▸ INSTRUCTIONS TO FOLLOW:
For this exercise, the reply is the listing below, reproduced exactly.

▸ SUPPLIED DATA:
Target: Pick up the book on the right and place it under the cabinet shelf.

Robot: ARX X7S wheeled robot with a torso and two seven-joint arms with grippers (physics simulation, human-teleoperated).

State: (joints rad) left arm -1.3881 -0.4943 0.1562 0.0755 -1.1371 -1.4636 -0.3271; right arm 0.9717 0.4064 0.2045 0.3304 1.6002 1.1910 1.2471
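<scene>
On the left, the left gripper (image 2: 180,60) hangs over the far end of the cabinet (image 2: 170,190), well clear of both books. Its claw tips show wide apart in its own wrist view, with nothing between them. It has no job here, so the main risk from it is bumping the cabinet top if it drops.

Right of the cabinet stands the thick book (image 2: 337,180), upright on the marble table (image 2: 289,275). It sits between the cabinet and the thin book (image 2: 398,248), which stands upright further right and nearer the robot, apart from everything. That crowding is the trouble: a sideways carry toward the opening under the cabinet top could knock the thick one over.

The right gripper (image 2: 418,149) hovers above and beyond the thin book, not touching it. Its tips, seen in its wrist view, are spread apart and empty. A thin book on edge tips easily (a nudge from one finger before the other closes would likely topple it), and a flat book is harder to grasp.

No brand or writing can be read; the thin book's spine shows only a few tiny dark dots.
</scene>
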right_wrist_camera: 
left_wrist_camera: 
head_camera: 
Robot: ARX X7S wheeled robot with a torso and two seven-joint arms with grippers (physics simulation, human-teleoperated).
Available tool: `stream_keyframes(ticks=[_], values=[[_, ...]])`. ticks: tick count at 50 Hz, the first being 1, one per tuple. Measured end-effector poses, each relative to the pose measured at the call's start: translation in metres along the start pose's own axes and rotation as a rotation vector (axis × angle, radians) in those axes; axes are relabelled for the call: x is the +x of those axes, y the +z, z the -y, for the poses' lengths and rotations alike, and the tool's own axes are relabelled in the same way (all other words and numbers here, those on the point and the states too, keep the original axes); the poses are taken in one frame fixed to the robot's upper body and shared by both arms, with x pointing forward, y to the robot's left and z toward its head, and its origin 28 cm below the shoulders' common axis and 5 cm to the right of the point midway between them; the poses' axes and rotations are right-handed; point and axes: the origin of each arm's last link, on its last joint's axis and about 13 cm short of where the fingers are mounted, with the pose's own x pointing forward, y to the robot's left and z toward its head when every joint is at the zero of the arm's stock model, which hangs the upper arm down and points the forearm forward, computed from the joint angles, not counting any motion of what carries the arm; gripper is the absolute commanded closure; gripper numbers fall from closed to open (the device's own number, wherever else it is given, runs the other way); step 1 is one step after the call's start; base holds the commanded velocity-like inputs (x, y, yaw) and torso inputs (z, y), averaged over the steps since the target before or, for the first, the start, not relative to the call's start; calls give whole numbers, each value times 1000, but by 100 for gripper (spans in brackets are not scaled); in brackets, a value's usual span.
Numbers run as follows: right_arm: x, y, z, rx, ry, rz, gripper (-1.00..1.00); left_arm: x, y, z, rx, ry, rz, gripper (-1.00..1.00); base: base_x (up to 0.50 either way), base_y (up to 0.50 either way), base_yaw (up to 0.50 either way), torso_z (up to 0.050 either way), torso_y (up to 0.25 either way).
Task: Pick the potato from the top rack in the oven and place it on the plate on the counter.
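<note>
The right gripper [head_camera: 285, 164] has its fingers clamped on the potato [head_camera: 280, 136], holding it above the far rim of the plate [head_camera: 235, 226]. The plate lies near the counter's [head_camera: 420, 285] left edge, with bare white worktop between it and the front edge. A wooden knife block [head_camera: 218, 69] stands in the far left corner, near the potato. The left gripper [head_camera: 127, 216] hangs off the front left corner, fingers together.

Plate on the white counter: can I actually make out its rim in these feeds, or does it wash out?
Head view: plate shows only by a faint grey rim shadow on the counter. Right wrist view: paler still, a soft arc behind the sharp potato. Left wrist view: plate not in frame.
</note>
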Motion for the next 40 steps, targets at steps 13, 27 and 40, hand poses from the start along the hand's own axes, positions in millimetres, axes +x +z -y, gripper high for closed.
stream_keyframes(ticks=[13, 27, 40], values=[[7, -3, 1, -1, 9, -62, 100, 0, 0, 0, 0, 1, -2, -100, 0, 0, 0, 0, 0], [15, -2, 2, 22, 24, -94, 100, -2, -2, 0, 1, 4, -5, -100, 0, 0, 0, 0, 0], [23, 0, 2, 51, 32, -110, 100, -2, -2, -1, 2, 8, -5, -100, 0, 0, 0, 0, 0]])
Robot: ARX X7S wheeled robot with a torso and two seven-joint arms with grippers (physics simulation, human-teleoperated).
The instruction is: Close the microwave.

▸ OUTPUT BELOW:
Target: Pick up the book on the right and place it under the cabinet shelf.

Robot: ARX X7S wheeled robot with a torso and two seven-joint arms with grippers (physics simulation, human-teleoperated).

State: (joints rad) left arm -1.3881 -0.4943 0.1562 0.0755 -1.1371 -1.4636 -0.3271; right arm 0.9717 0.4064 0.2045 0.3304 1.6002 1.1910 1.2471
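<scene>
On the left, the left gripper (image 2: 180,60) hangs over the far end of the cabinet (image 2: 170,190), well clear of both books. Its claw tips show wide apart in its own wrist view, with nothing between them. It has no job here, so the main risk from it is bumping the cabinet top if it drops.

Right of the cabinet stands the thick book (image 2: 337,180), upright on the marble table (image 2: 289,275). It sits between the cabinet and the thin book (image 2: 398,248), which stands upright further right and nearer the robot, apart from everything. That crowding is the trouble: a sideways carry toward the opening under the cabinet top could knock the thick one over.

The right gripper (image 2: 418,149) hovers above and beyond the thin book, not touching it. Its tips, seen in its wrist view, are spread apart and empty. A thin book on edge tips easily (a nudge from one finger before the other closes would likely topple it), and a flat book is harder to grasp.

No brand or writing can be read; the thin book's spine shows only a few tiny dark dots.
</scene>
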right_wrist_camera: 
left_wrist_camera: 
head_camera: 
Robot: ARX X7S wheeled robot with a torso and two seven-joint arms with grippers (physics simulation, human-teleoperated).
Available tool: `stream_keyframes(ticks=[_], values=[[_, ...]])`. ticks: tick count at 50 Hz, the first being 1, one per tuple. Measured end-effector poses, each relative to the pose measured at the call's start: translation in metres along the start pose's own axes and rotation as a rotation vector (axis × angle, radians) in those axes; axes are relabelled for the call: x is the +x of those axes, y the +z, z the -y, for the poses' lengths and rotations alike, and the tool's own axes are relabelled in the same way (all other words and numbers here, those on the point and the states too, keep the original axes); the poses are taken in one frame fixed to the robot's upper body and shared by both arms, with x pointing forward, y to the robot's left and z toward its head, and its origin 28 cm below the shoulders' common axis and 5 cm to the right of the point midway between them; the poses' axes and rotations are right-handed; point and axes: the origin of each arm's last link, on its last joint's axis and about 13 cm short of where the fingers are mounted, with the pose's own x pointing forward, y to the robot's left and z toward its head when every joint is at the zero of the arm's stock model, which hangs the upper arm down and points the forearm forward, computed from the joint angles, not counting any motion of what carries the arm; gripper is the absolute commanded closure; gripper numbers fall from closed to open (the device's own number, wherever else it is given, runs the other way); step 1 is one step after the call's start; base holds the commanded velocity-like inputs (x, y, yaw) and torso inputs (z, y), averaged over the steps since the target before or, for the first, the start, not relative to the call's start; calls give whole numbers, each value times 1000, but by 100 for gripper (spans in brackets are not scaled); in brackets, a value's usual span.
Numbers run as follows: right_arm: x, y, z, rx, ry, rz, gripper (-1.00..1.00); left_arm: x, y, z, rx, ry, rz, gripper (-1.00..1.00); base: base_x (up to 0.50 either way), base_y (up to 0.50 either way), base_yaw (up to 0.50 either way), torso_z (up to 0.050 either way), torso_y (up to 0.25 either way).
Task: Pick the potato from the top rack in the oven and place it on the plate on the counter.
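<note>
The right gripper [head_camera: 285, 164] has its fingers clamped on the potato [head_camera: 280, 136], holding it above the far rim of the plate [head_camera: 235, 226]. The plate lies near the counter's [head_camera: 420, 285] left edge, with bare white worktop between it and the front edge. A wooden knife block [head_camera: 218, 69] stands in the far left corner, near the potato. The left gripper [head_camera: 127, 216] hangs off the front left corner, fingers together.

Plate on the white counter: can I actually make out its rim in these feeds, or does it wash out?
Head view: plate shows only by a faint grey rim shadow on the counter. Right wrist view: paler still, a soft arc behind the sharp potato. Left wrist view: plate not in frame.
</note>
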Motion for the next 40 steps, targets at steps 13, 27 and 40, hand poses from the start along the hand's own axes, positions in millimetres, axes +x +z -y, gripper high for closed.
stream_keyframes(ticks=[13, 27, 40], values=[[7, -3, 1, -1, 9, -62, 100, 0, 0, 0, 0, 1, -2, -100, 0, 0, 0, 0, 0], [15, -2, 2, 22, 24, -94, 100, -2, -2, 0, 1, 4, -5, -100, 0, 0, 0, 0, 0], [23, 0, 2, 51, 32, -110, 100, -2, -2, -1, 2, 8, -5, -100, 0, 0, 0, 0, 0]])
Robot: ARX X7S wheeled robot with a torso and two seven-joint arms with grippers (physics simulation, human-teleoperated).
The instruction is: Close the microwave.

For this exercise, nothing more is required.